Di Pilgub Sumut, menurutnya, yang paling banyak bila dibandingkan ketiga provinsi di Pulau Jawa tersebut.

(BACA: Pasangan Eramas Unggul di Quick Count, Pengamat: Politik Identitas Berhasil)

“Pada Pilgub Sumut, pasangan Djarot Saiful Hidayat-Sihar Sitorus (Djoss) menjadi korban tiga belas bentuk kampanye bermuatan politisasi SARA dengan banyak isu.
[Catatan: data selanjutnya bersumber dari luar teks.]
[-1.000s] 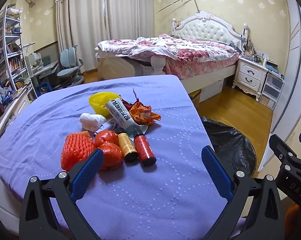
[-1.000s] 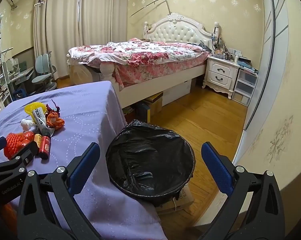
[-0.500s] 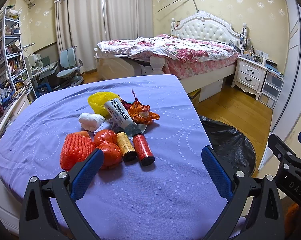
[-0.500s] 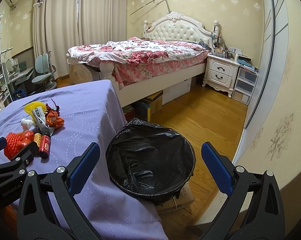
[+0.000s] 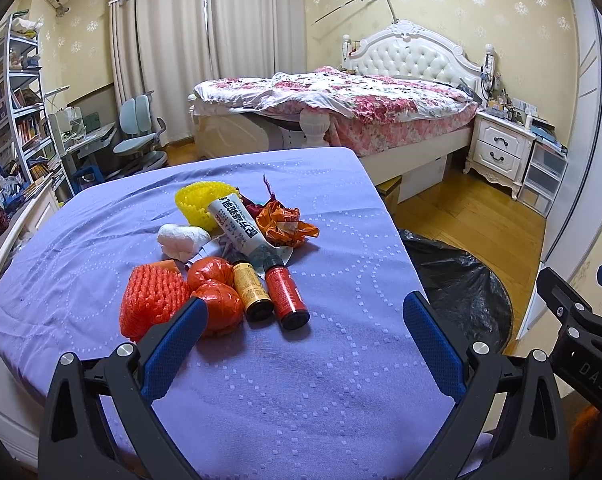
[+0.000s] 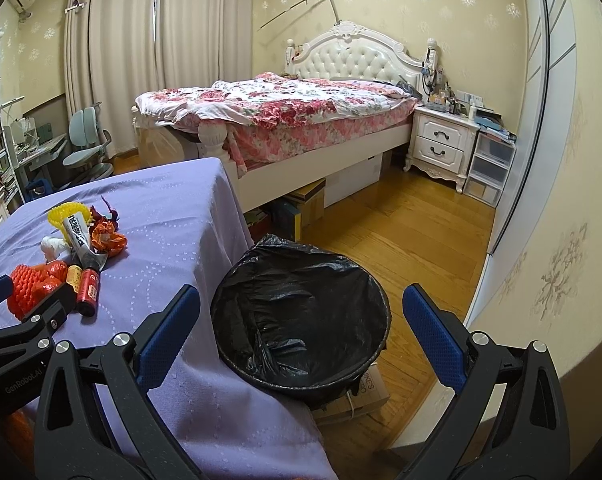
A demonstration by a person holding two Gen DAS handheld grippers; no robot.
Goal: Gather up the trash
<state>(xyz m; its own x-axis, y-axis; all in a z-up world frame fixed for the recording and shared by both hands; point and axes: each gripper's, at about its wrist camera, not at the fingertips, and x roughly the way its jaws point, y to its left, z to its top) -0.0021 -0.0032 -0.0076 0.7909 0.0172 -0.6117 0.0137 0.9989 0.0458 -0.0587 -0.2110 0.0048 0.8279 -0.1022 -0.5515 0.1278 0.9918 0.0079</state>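
Left gripper [image 5: 301, 334]: jaws wide apart, empty, above tabletop [image 5: 301, 400].
Right gripper [image 6: 301, 334]: jaws wide, empty, over bin [image 6: 301, 384].
Trash: red bottle [image 5: 286, 297] nearest, clustered mid-tabletop.
Advice: straddle one bottle crosswise, avoiding neighbours.

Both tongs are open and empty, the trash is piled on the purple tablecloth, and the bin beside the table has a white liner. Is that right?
Not quite: the bin is lined with a black bag, not white, as the right wrist view shows. The rest holds: left tongs and right tongs are open and empty, and the trash pile lies on the purple tablecloth.
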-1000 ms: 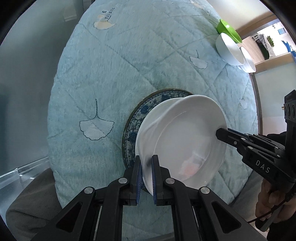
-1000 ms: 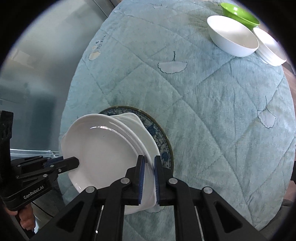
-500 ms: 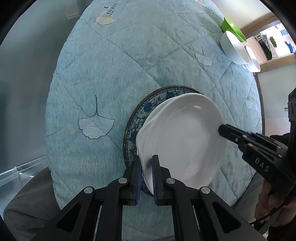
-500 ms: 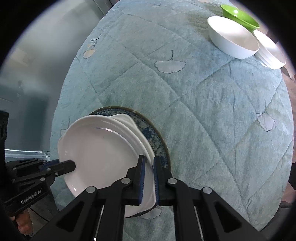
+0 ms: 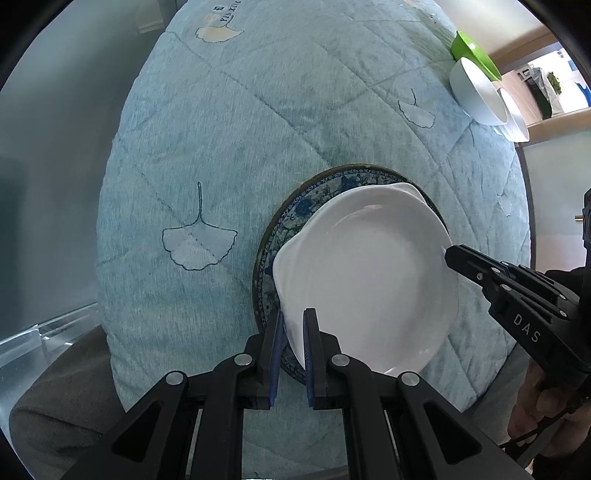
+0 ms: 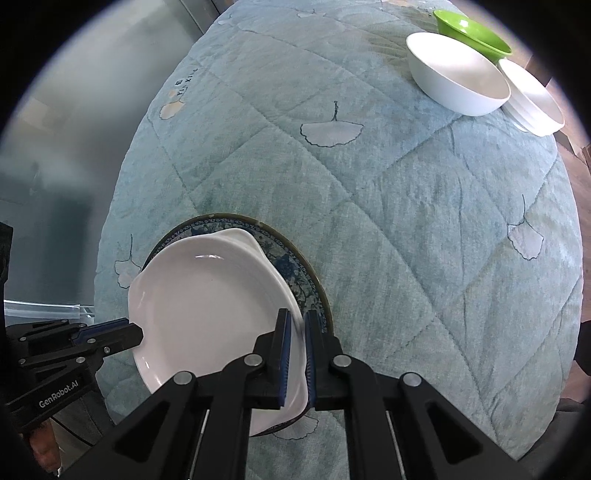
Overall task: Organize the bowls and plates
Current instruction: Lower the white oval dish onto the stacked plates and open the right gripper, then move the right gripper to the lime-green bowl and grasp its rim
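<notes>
The left tool [image 5: 293, 345] is clamped on the near-left rim of the white plate [image 5: 369, 291], its blue pads pinching the lip from inside and outside. The right tool [image 6: 298, 356] is clamped on the opposite rim in the same way; in the left wrist view its black tip [image 5: 452, 254] shows at the plate's right edge. Two grips on opposite sides probably keep the shallow, wavy-edged plate level and stop it swinging, which one pinch on a thin lip would not do well.

The white plate sits over the blue patterned plate [image 5: 314, 199], which lies on the quilted blue cloth [image 5: 258, 129] covering the worktop. The white one is offset toward the near side, so the patterned rim shows as a crescent on the left and far sides. Whether the two plates touch or a gap is left between them I cannot tell. Stacking the smaller plate onto the larger reads as the step in hand.

At the far right, well apart from the plates, three bowls stand close together: the green bowl [image 6: 472, 31] farthest, the large white bowl [image 6: 458, 74] in front of it, and the smaller white bowl [image 6: 532, 99] just beside that on the right. They look grouped by kind.

Count: two plates, three bowls, two tools.
</notes>
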`<state>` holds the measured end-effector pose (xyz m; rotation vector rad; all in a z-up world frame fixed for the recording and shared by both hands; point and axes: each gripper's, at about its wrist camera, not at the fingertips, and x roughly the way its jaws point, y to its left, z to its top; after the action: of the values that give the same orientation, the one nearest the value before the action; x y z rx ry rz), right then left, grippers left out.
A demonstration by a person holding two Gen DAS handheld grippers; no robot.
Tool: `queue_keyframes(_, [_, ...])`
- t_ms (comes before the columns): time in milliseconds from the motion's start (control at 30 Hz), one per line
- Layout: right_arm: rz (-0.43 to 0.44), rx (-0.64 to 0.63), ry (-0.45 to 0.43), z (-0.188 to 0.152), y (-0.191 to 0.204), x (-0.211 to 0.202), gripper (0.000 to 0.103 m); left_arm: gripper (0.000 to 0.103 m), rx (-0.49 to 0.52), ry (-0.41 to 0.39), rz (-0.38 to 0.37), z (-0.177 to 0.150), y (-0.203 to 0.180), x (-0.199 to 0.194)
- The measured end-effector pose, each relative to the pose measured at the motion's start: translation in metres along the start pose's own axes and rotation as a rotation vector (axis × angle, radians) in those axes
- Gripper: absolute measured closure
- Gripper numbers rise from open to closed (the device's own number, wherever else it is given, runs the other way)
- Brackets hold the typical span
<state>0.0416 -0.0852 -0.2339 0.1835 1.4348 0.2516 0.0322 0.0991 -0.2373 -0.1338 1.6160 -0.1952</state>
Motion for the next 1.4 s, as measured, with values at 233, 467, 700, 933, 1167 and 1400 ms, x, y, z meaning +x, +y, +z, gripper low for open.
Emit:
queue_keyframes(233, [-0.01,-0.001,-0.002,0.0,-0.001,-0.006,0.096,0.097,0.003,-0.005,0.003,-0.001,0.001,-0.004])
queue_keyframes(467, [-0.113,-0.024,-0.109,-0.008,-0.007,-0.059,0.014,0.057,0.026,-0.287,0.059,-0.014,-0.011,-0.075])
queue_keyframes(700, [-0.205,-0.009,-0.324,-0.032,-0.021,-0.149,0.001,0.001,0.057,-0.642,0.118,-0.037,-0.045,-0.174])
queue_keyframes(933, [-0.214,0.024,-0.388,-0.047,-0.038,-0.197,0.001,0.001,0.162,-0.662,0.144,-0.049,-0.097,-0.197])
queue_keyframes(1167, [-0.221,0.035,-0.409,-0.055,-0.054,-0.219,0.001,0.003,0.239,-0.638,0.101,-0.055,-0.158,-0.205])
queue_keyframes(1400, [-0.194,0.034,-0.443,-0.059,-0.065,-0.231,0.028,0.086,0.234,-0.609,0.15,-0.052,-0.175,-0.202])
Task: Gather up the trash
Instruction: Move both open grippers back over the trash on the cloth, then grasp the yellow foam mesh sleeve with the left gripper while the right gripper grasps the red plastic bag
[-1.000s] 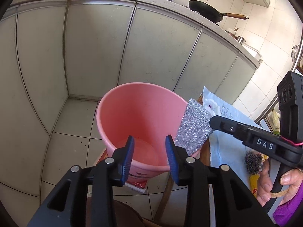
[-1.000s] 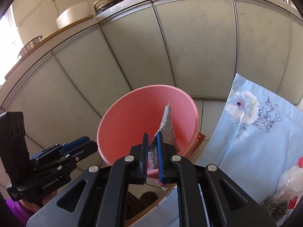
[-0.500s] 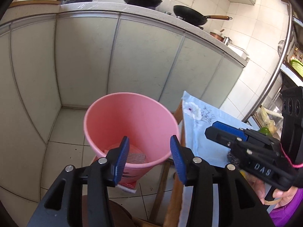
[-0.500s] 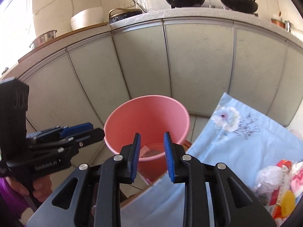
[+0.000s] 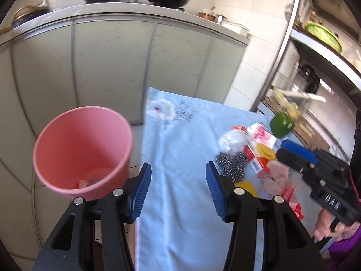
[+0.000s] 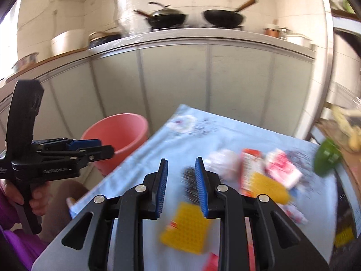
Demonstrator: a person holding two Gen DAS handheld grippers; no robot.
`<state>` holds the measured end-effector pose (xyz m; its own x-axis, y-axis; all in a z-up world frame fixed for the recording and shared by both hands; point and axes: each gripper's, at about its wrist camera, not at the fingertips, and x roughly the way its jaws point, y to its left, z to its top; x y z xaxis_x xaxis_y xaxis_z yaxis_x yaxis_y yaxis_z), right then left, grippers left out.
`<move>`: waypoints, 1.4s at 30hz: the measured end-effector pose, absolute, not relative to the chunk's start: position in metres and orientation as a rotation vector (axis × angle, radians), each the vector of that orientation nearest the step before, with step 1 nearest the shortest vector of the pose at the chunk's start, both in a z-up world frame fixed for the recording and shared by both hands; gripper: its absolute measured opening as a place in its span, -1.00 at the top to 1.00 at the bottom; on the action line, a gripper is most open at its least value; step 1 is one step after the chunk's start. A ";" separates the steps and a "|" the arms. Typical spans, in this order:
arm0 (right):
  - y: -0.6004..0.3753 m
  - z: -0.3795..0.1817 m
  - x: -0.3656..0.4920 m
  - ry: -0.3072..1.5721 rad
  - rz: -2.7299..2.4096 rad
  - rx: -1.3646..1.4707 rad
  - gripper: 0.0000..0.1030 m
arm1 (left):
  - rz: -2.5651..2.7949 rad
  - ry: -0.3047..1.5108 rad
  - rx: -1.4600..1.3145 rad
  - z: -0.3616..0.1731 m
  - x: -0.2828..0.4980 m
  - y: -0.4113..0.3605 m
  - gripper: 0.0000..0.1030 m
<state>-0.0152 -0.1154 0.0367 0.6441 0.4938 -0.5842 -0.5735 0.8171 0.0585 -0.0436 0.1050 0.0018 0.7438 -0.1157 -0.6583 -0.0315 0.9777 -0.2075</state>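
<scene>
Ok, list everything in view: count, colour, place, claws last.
bucket: one, pink, on the floor left of the table
tablecloth: one, pale blue with a flower print, over the table
steel scourer: one, grey, on the cloth
trash pile: several red, white and yellow wrappers, blurred, on the cloth
green object: one, at the table's far right edge
woks: two, black, on the counter
left claw: one, black with blue pads, opening, empty
right claw: one, black with blue pads, open, empty, above the trash
</scene>
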 end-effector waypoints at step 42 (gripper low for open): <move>-0.242 -0.044 -0.045 0.990 0.563 0.044 0.19 | -0.316 1.065 -0.036 -0.059 -0.008 -0.013 0.84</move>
<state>-0.0445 -0.2420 -0.0445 0.4185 0.4687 -0.7779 -0.4295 0.8568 0.2852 -0.0076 -0.0126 -0.0595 0.4441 -0.2724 -0.8536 0.2378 0.9543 -0.1808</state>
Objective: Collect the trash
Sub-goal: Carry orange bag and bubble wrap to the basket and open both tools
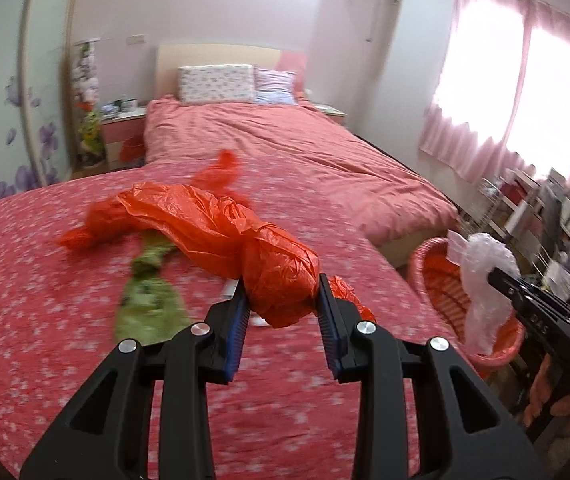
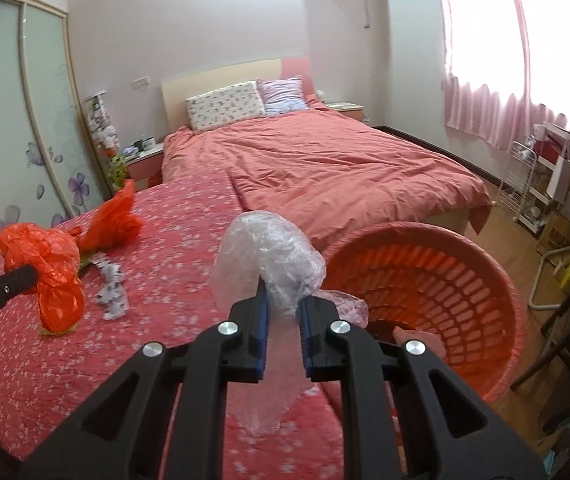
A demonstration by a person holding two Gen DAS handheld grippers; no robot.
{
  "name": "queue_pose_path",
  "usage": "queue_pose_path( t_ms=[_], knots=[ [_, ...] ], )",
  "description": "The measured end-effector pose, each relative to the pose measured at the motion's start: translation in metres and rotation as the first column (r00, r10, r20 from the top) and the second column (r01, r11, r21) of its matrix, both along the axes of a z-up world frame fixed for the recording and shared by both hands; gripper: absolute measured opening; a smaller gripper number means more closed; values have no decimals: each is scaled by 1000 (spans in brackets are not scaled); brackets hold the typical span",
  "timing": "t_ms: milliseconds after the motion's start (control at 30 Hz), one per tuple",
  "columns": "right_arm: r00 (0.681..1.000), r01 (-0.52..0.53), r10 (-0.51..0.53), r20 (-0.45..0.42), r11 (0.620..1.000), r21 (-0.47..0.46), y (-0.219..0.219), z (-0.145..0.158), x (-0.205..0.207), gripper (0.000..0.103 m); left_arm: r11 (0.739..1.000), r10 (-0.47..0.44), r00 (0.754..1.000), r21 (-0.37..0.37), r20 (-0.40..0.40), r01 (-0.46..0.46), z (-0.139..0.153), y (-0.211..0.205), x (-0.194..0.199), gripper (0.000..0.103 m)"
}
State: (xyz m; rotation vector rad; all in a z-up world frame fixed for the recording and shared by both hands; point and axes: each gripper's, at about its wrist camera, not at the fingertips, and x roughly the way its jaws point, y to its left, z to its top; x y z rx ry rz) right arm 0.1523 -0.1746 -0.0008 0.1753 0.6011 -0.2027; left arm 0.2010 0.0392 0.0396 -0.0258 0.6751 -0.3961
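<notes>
My left gripper (image 1: 283, 292) is shut on a crumpled orange plastic bag (image 1: 221, 224) and holds it above the red floral bedspread (image 1: 45, 300); the bag also shows in the right wrist view (image 2: 51, 264). My right gripper (image 2: 283, 300) is shut on a clear plastic bag (image 2: 273, 256), held beside the rim of a red laundry basket (image 2: 497, 280). The clear bag (image 1: 485, 280) and the basket (image 1: 437, 276) also show at the right of the left wrist view.
A green wrapper (image 1: 151, 296) lies on the bedspread under the orange bag. A black-and-white patterned scrap (image 2: 111, 292) and another orange bag (image 2: 115, 220) lie further left. Pillows (image 2: 225, 106) sit at the headboard. Shelves and clutter (image 2: 557, 184) stand by the window.
</notes>
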Motion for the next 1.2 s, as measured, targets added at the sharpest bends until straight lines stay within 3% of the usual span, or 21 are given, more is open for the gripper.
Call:
queue_pose_path(
  t_ms=[467,1200],
  knots=[
    [992,127,-127,13,992,29,-64,-8,-22,14,984,-180,984,-5,-17,180,-14,-91,-4,33],
    [968,247,-249,15,966,72,-144,-21,-30,14,925,-380,923,-18,-58,379,-34,-189,3,33]
  ],
)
Mulai dari soal Djarot bukan putra daerah dan keislamannya diragukan,” kata Halili melalui siaran persnya, Jumat (29/6/2018).

Selain soal putra daerah dan agama, imbuh Halili, Djarot juga diserang kampanye hitam soal larangan memilih pendukung penista agama yang merujuk kepada Basuki Tjahaja Purnama alias Ahok.

Selain itu juga terkait larangan memilih pemimpin non-muslim, politisasi masjid, hingga ‘tamasya Al-Maidah’ pada hari pencoblosan.

“Sedangkan pasangan Edy Rahmayadi-Musa Rajeckshah (Eramas) menjadi kampanye bermuatan politisasi SARA yaitu kampanye hitam kupon zakat palsu,” ujarnya.

Halili menilai, politisasi SARA, khususnya agama cukup efektif dilakukan di Sumut berdasarkan sebaran suara dalam hitung cepat beberapa lembaga survei.

(BACA: PPP: Djarot-Sihar Kalah karena Isu SARA)

Pasangan Eramas, ungkap dia, mendominasi suara hingga di atas 85 persen di kabupaten-kabupaten dengan penduduk mayoritas beragama Islam.

“Seperti Kabupaten Mandailing Natal, Tapanuli Selatan, Padang Lawas Utara, Labuhanbatu, Asahan, Labuhanbatu Selatan, Labuhanbatu Utara, Kota Tanjungbalai, Padangsidimpuan dan sebagainya,” ungkap Halili.

Dalam Pilgub Jawa Barat, jelas Halili, paslon Ridwan Kamil-Uu Ruzhanul Ulum (Rindu) dan pasangan Deddy Mizwar-Dedi Mulyadi menjadi korban paling banyak politisasi SARA.

Paslon Rindu di antaranya mendapatkan serangan seperti Ridwan Kamil penganut Syi’ah dan mendukung Lesbian, Gay, Biseksual dan Transgender (LGBT).

Kemudian paslon Deddy-Dedi diserang kampanye hitam berupa tuduhan dukungan dari paranormal dan penganut kepercayaan, serta memohon dukungan kepada sosok gaib melalui ritual mistis.

“Jika disandingkan dengan data sebaran suara menurut hitung cepat beberapa lembaga survei, kampanye politisasi SARA tersebut patut diduga efektif bekerja di perkotaan, khususnya di daerah-daerah satelit DKI Jakarta,” paparnya.